Am I so attuned to my relationship with my Savior that I am indifferent to death or life? At 42, which is known as the "prime of life"?

If I am honest with myself and really in the right spiritual place, then, yes, I am that indifferent. No, I don't want to die. But if I am dedicated to a Spirit-led life, then, yes, death must be an option.


So. I look upward and inward. I may die. I could die. I have cancer. Am I prepared for either outcome?


I'm a woman who has given up material possessions, personal relationships and emotional strongholds to follow what I feel is a Spirit-prompted life. Cancer can't change that, can it?


Will it?


Cancer is tough. It brings Death to sit right next to you, his gazed turned toward you with no compassion or favoritism. I'm lucky; my diagnosis brings some good news - there's hope. So I am reluctant to shout my fear, disappointment, surprise. But fear, disappointment and surprise still accompany a diagnosis of cancer; regardless of name or etymology.

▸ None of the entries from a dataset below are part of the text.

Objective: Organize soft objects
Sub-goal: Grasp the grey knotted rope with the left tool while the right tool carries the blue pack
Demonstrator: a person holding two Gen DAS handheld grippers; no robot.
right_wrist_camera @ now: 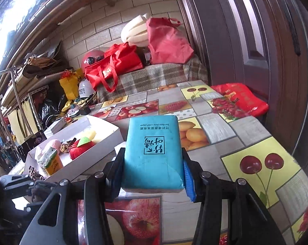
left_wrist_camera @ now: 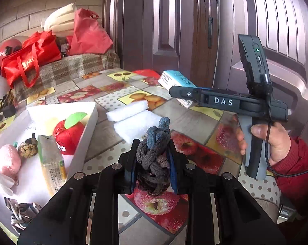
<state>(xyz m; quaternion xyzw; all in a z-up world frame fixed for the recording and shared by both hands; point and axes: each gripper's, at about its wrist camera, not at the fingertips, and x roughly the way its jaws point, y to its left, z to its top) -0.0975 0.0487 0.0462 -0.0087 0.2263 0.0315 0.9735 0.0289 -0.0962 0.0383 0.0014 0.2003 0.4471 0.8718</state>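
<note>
My left gripper [left_wrist_camera: 153, 159] is shut on a grey-blue knotted rope ball [left_wrist_camera: 155, 155], held above the fruit-print table. My right gripper [right_wrist_camera: 152, 163] is shut on a blue tissue pack [right_wrist_camera: 153, 153], also held above the table; the pack also shows in the left wrist view [left_wrist_camera: 177, 80]. A white tray [left_wrist_camera: 86, 134] lies to the left, holding a red plush apple [left_wrist_camera: 69, 132], a pink plush [left_wrist_camera: 9, 161], a tan rope knot [left_wrist_camera: 28, 148] and a yellow tissue pack [left_wrist_camera: 51, 163]. Two white foam pieces [left_wrist_camera: 133, 120] lie on the table beside the tray.
Red bags [left_wrist_camera: 31, 59] and a red helmet [left_wrist_camera: 7, 51] sit on a plaid-covered bench behind the table. A red plastic bag [right_wrist_camera: 241, 100] lies at the table's far right corner. A dark door [left_wrist_camera: 174, 30] stands close behind. Cluttered shelves [right_wrist_camera: 21, 94] stand left.
</note>
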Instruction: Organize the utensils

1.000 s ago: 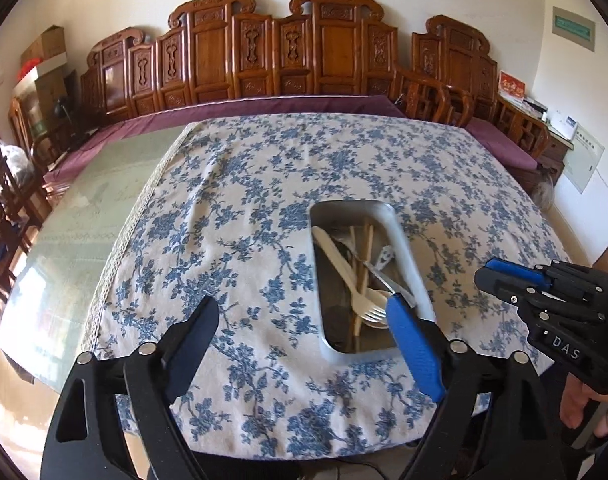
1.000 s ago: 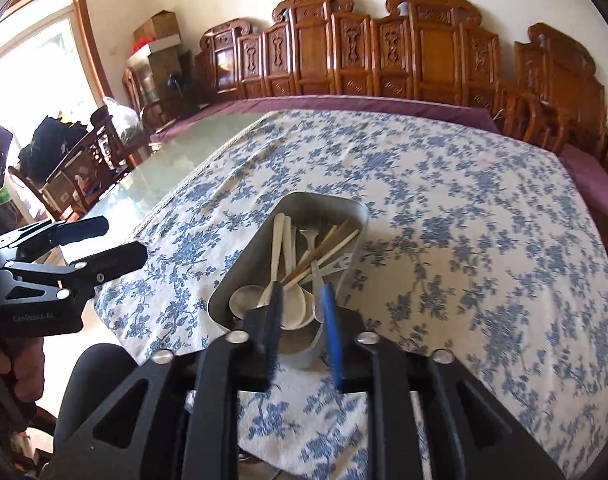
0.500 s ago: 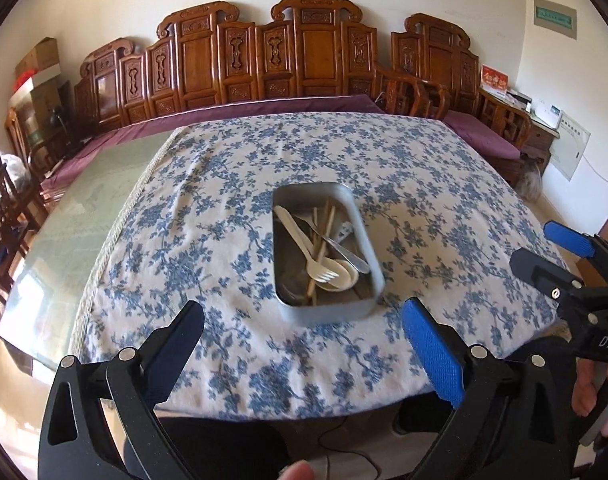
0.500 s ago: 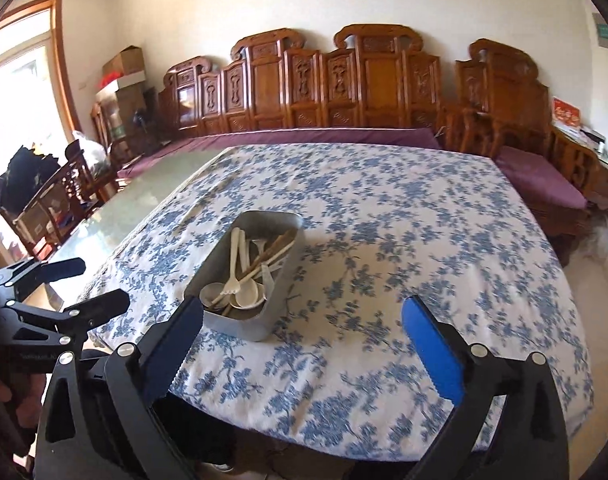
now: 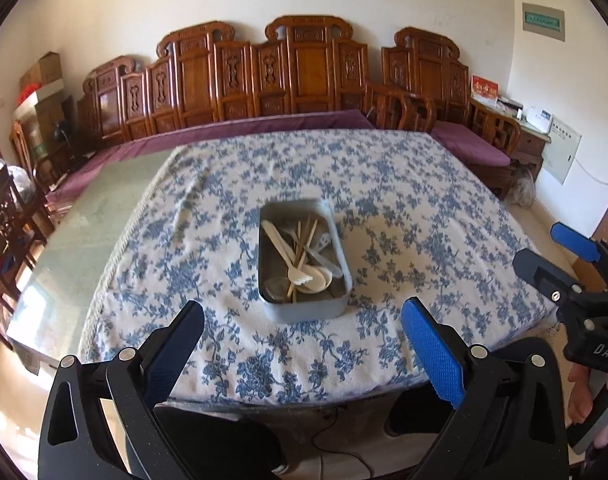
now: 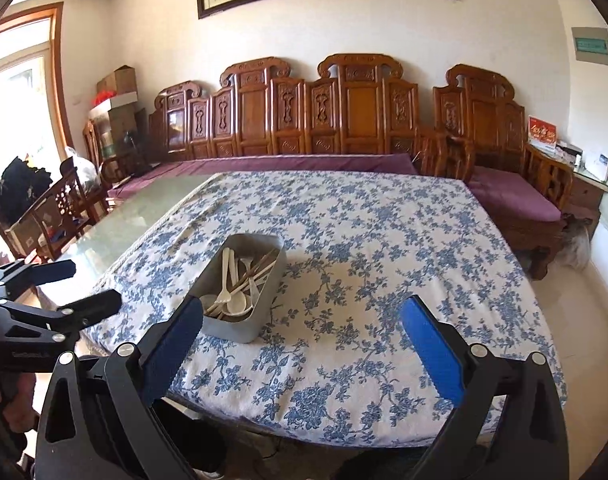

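A grey metal tray (image 5: 304, 307) (image 6: 234, 330) stands on the blue-flowered tablecloth near the table's front edge. Inside it lie cream plastic spoons and a fork (image 5: 300, 278) (image 6: 234, 304), wooden chopsticks (image 5: 304, 240) (image 6: 260, 270) and a clear plastic utensil. My left gripper (image 5: 302, 328) hangs open just in front of the tray, nothing between its fingers. My right gripper (image 6: 302, 328) is open and empty too, held back over the table's front edge to the right of the tray. Each gripper shows in the other's view at the side: the right gripper (image 5: 559, 256), the left gripper (image 6: 84, 284).
The tablecloth (image 6: 383, 240) covers most of a glass-topped table (image 6: 144, 216); bare glass shows on the left. Carved wooden benches with purple cushions (image 6: 264, 164) line the far wall and right side. Chairs and boxes (image 6: 56, 208) crowd the left. A hand (image 5: 583, 396) holds the right gripper's handle.
Both grippers have pulled back and up from the tray, which now looks smaller and farther. The right gripper's jaws, nearly closed over the tray's near end, have opened wide. The left gripper's widened slightly.
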Demonstrator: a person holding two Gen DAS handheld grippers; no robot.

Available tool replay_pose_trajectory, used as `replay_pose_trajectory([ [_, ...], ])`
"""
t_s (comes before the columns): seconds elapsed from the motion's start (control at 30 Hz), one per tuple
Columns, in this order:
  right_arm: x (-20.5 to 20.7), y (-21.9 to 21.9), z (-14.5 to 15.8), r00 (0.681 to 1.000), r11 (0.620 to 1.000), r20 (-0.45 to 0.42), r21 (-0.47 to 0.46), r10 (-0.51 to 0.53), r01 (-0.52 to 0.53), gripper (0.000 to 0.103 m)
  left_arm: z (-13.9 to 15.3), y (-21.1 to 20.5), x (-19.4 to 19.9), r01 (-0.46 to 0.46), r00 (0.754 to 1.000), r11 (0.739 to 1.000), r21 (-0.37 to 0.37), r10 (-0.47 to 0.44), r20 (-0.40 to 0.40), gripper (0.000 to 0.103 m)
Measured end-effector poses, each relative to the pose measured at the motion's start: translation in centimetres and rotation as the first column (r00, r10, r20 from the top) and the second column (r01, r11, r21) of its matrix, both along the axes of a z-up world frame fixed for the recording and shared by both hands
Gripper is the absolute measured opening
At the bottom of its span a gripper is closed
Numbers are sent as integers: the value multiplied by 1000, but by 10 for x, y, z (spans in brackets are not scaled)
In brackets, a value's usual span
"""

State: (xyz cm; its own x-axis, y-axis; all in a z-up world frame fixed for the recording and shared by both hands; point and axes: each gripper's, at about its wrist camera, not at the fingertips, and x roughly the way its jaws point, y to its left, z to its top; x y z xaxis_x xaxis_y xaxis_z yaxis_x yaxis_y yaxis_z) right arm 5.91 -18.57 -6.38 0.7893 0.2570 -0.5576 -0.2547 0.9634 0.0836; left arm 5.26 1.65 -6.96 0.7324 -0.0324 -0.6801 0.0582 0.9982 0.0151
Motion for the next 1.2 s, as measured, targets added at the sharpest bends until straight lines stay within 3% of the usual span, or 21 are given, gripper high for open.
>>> replay_pose_trajectory([
  [0.63,-29,-15,73,986,999,166,26,-32,28,100,65,-13,-23,-7,989,1000,-6,8,150,95],
  [1.2,-57,-22,110,962,998,270,57,-42,28,100,105,-10,-54,-32,965,999,-3,32,260,95],
])
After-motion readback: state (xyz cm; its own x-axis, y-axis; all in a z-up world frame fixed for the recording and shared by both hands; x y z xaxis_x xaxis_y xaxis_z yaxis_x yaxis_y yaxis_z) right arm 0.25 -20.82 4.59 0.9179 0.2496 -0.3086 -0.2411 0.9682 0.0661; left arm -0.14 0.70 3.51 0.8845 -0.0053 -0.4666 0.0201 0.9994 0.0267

More than fear, disappointment or surprise, the question that accompanies a diagnosis of cancer is "What if?"


That moment of "what if" means everything. How do I feel when I think it? Is there a drop in my stomach, a nerve-gripping fear, an angry rush, or a calm moment of, "well-----."


I'm no angel. Haven't been nor will I ever be. I am honest with my Lord about what's going on, about my feelings and about the reality of life as a human. For the most part I'm comfortable about the possible outcome of death, relying on the hope of grace given in response to honesty in genuine plight of human struggles.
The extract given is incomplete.